Psyched to visit Lubbock, Texas. Really.

Eclipse Windmill and horsedrawn water tank at the National Ranching Heritage Center in Lubbock TX (courtesy West Texan on Flickr CC)Way back in 2006, I wrote a post on this blog entitled “Why the bleep would I want to go there?

In it, I wrote about taking the kids to visit places that seem crummy, but really aren’t, and how you can’t have an opinion about seemingly crummy places unless you’ve been there yourself.

I wrote….

“Let’s take Lubbock, Texas, for example.

The city that Buddy Holly and Waylon Jennings got the heck out of. Sights include, hmmm, the National Ranching Heritage Center (exhibits of spurs and bits!) and ummm, the American Wind Power Center (windmills!)

“Lubbock or Leave It,” sing the Dixie Chicks.

The legendary folk/country Texas vocal group the Flatlanders (Butch Hancock, Joe Ely and Jimmie Dale Gilmore) didn’t name their group “Guys from a Nifty Place,” they named it “Flatlanders.” ‘Nuff said.

OK, so why am I whipping up on poor Lubbock? Because I just don’t think you can designate a place Yuckyville until you have physically been there to investigate.

Ergo, I need to travel to Lubbock before I can pop off about it.”

What was amazing about that post was that people showed up to leave comments on it about how much they liked Lubbock, including someone from the Buddy Holly Museum. I was touched and even more intrigued after that.
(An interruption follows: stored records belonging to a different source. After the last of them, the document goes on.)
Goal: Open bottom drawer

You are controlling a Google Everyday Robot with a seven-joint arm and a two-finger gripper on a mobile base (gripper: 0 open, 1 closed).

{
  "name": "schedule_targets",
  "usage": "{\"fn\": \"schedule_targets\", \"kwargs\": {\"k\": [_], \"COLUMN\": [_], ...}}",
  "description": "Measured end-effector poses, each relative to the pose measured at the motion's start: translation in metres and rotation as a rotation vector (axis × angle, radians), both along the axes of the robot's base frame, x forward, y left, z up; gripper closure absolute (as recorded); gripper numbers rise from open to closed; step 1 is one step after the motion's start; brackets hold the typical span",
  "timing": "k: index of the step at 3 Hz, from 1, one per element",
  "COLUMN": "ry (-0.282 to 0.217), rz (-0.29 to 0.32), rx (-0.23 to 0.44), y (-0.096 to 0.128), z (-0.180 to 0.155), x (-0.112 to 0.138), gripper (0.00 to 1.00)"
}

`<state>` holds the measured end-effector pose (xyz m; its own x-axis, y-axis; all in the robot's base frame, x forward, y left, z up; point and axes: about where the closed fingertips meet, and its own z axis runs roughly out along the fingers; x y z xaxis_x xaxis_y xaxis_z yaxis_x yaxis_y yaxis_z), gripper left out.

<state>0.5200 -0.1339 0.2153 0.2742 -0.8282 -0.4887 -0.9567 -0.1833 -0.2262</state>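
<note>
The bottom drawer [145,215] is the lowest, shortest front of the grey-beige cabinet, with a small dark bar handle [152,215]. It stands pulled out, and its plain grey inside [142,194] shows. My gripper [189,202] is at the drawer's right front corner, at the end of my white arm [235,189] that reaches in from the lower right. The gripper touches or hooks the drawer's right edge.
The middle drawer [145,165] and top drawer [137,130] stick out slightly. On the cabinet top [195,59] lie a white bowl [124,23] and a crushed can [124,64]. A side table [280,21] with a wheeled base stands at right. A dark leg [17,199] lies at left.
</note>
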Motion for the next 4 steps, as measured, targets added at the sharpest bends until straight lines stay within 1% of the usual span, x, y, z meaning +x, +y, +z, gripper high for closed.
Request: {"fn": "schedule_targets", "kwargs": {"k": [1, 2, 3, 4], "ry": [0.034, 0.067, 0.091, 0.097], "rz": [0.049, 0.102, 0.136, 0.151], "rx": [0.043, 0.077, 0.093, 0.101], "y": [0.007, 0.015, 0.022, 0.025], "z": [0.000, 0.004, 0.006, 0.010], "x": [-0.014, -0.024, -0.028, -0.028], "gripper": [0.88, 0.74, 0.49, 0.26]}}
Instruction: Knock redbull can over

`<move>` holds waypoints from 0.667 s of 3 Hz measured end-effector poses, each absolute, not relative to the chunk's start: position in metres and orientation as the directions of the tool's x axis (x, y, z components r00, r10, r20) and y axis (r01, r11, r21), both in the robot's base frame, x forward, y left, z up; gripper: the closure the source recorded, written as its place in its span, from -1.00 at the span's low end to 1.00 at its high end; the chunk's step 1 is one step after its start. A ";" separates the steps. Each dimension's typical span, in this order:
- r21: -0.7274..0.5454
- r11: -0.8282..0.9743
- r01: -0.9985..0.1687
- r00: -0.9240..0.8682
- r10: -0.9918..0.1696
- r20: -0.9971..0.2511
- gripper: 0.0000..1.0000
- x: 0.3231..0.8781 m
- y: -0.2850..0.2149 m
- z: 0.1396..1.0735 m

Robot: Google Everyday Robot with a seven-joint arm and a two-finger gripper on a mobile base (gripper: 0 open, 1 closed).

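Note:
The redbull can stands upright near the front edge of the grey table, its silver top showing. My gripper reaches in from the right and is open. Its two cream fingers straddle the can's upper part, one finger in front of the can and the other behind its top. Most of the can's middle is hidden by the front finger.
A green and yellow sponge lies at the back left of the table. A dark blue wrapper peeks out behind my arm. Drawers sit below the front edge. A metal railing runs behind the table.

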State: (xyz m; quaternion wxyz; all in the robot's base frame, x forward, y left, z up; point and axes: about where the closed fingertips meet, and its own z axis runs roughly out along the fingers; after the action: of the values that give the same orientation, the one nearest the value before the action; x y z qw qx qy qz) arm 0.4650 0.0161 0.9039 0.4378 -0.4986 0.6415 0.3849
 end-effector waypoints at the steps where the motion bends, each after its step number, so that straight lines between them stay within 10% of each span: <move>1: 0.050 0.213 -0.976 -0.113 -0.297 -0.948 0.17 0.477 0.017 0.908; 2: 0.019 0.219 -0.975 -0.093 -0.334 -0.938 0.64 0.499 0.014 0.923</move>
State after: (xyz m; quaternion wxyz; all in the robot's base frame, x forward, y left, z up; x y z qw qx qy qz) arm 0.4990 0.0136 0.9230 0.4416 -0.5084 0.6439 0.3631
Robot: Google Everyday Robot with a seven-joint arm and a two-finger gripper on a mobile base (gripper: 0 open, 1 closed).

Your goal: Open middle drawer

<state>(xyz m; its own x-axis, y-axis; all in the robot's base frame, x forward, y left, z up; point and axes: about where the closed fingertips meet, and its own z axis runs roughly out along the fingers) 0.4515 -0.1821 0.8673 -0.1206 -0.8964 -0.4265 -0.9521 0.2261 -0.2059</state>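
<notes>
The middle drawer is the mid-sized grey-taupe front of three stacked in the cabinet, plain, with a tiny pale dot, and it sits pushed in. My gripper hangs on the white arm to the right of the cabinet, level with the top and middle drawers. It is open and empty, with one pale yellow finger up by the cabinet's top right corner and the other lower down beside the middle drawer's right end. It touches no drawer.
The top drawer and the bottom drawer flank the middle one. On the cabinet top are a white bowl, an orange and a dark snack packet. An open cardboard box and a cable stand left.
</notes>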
Well, I’m pumped to announce that my chance to investigate has finally arrived – I’ll be speaking with my Tourism Currents business partner Becky McCray in Lubbock, Texas on August 12 at the annual conference for TACVB (Texas Association of Convention and Visitor’s Bureaus.)

Our topic is blogger fam (familiarization) tours and press trips with today’s wired writers and content creators.

Before and after we speak, though, I get to explore Lubbock and its environs, plus check out what’s between Lubbock and the Austin area when I drive there (like a museum about women pilots during World War II who flew from Avenger Field in Sweetwater, Texas.)

Yes, I’m psyched to finally see Lubbock. Really.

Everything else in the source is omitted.